Женя сидела без косынки, с расшпиленным воротничком гимнастерки; коротко подстриженная, чтобы волосы быстрее отрастали, головка ее на длинной, как тростинка, белой шее очень была похожа на голову мальчика, запомнился такой на картине в музее, только что приснившемся мне.

Девушка взяла косынку, но через минуту как бы передумала и не покрыла голову.

- Где у вас тут аппарат на первую?

Я весело крутил ручку. Удивился, что не узнал по голосу батарейную связистку - всех же знаю, особенно на первой, как когда-то знал своих одноклассниц.

- А я вас сразу узнала, товарищ младший лейтенант, - игриво пропищала Таня Балашова, "кнопка", как ее называли, смешливая, болтливая, беззаботная девушка.
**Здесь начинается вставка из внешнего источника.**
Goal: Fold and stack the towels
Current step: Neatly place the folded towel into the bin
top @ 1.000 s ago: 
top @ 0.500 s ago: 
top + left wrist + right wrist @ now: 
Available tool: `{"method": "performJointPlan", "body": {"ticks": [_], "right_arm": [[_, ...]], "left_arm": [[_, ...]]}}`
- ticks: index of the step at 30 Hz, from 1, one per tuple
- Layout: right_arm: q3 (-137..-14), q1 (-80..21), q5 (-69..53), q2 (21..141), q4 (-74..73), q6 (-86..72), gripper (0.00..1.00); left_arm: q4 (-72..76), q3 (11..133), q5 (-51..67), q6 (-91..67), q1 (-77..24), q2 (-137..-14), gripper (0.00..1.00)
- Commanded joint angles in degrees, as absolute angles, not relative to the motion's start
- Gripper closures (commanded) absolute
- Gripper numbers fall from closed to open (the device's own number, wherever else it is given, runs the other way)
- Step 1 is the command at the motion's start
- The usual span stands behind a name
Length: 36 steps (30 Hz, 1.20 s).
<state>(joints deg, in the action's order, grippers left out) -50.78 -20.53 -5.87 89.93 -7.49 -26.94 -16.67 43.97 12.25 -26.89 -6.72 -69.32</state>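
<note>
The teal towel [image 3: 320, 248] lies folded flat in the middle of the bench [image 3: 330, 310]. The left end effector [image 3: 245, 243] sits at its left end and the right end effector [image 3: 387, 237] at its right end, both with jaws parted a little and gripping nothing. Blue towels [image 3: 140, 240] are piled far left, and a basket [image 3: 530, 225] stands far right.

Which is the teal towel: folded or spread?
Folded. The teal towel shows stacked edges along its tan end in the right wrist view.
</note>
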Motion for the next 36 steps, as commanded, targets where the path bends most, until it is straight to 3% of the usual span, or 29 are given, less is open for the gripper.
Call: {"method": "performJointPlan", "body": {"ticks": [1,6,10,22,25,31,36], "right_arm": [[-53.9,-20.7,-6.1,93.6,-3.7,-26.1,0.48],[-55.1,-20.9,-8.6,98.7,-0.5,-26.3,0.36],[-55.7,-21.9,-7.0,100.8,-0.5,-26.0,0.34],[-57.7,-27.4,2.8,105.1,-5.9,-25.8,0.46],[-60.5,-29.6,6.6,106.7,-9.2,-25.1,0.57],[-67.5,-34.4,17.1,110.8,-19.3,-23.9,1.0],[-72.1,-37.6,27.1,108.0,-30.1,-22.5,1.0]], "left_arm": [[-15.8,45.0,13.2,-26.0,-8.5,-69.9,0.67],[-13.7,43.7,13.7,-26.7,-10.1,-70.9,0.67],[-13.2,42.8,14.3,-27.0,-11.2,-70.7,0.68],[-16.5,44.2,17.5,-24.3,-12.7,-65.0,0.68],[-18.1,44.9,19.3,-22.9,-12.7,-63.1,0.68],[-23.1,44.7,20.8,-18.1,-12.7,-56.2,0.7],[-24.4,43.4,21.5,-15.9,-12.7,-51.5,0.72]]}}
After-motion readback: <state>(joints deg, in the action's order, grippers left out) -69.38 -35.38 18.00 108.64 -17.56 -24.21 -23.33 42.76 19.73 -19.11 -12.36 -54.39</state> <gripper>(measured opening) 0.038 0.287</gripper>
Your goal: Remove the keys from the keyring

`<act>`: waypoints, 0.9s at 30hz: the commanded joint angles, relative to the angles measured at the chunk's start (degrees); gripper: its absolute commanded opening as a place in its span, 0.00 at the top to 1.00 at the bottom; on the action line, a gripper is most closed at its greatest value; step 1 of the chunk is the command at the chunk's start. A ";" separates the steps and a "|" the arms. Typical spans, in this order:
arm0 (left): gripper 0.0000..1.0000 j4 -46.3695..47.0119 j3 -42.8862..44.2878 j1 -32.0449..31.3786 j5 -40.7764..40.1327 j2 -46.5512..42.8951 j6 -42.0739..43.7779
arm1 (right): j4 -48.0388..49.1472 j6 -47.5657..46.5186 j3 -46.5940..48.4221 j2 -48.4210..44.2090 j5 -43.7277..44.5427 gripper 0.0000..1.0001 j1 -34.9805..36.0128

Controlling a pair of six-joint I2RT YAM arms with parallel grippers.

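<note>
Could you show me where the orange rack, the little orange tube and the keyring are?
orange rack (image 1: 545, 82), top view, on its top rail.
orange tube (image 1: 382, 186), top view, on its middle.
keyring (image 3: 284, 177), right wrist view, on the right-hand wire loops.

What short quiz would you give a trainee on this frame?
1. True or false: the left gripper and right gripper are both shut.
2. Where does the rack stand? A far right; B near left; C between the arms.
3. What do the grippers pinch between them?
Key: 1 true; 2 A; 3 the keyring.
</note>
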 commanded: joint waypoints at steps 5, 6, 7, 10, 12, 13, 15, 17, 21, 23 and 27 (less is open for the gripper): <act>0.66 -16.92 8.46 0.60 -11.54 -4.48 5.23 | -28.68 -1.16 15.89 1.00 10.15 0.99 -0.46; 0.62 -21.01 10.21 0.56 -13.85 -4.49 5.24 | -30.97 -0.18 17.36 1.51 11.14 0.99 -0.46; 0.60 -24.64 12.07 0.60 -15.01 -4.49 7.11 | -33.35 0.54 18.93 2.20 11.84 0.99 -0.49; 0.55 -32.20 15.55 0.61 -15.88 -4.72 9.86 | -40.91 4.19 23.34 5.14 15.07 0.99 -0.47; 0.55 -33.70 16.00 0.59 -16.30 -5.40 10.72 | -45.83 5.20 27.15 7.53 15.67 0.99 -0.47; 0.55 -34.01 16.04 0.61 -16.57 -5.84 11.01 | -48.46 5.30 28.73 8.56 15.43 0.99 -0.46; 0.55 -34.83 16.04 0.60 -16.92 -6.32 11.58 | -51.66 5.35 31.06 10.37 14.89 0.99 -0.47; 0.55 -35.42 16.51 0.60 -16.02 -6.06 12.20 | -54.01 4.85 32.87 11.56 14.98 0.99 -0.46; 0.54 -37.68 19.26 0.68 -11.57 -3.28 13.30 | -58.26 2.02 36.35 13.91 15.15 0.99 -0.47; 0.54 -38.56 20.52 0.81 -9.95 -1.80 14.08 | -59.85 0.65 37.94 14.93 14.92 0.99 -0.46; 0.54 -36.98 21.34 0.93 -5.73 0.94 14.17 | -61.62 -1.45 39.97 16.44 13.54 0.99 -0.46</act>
Такой дай зацепку - заговорит.

- Позовите командира…

- Какого?

- Батареи.

- А больше вам никто не нужен?

- Разговорчики! Распустили вас там!

- Какой вы строгий сегодня, товарищ младший лейтенант.

- Исполняйте приказ, Балашова!

Слышал в трубку, как связистка что-то опрокинула, уж не табурет ли, на котором сидела?

Неподалеку от аппарата весело звала, как будто пела:

- Товарищ старший лейтенант! Вас к телефону. Комсорг дивизиона.

Скоро трубку взял Данилов.

- Саша! Константин Афанасьевич просит тебя. Пришли ты бойца… помочь нам пол вымыть. Нам комдив отвалил целый дом. Хоромы, брат, после Кандалакшских землянок.

- Кого тебе прислать?

- Кого? - Я запнулся, невольно глянул на Женю, стоявшую рядом с очень уж гражданской на вид - в горошинку - косынкой в руках. - Ну, какая там у тебя посвободней. И проворная…

- Хорошо. Пришлю вам самую проворную.

Таня говорила едва слышно. А цыганский бас Данилова загудел на весь штаб.

Женя, никогда, кажется, ничему не удивлявшаяся, смотрела на меня с обостренным интересом.

- Что же вы не сказали, кого хотите в помощь? При мне можно.

Я смутился. И она, штабная машинистка, догадалась, кого я хочу видеть. Ну и ну, товарищ комсорг! Возьми себя в руки, иначе скоро будешь стоять перед Тужниковым. Замполит не преминет поиздеваться над твоими чувствами. Над моими что… А если начнет оскорбительно пробирать Лиду? Однако вспомнил слова Колбенко: "Плюнь на все, Павлик" - и стряхнул внезапную тревогу.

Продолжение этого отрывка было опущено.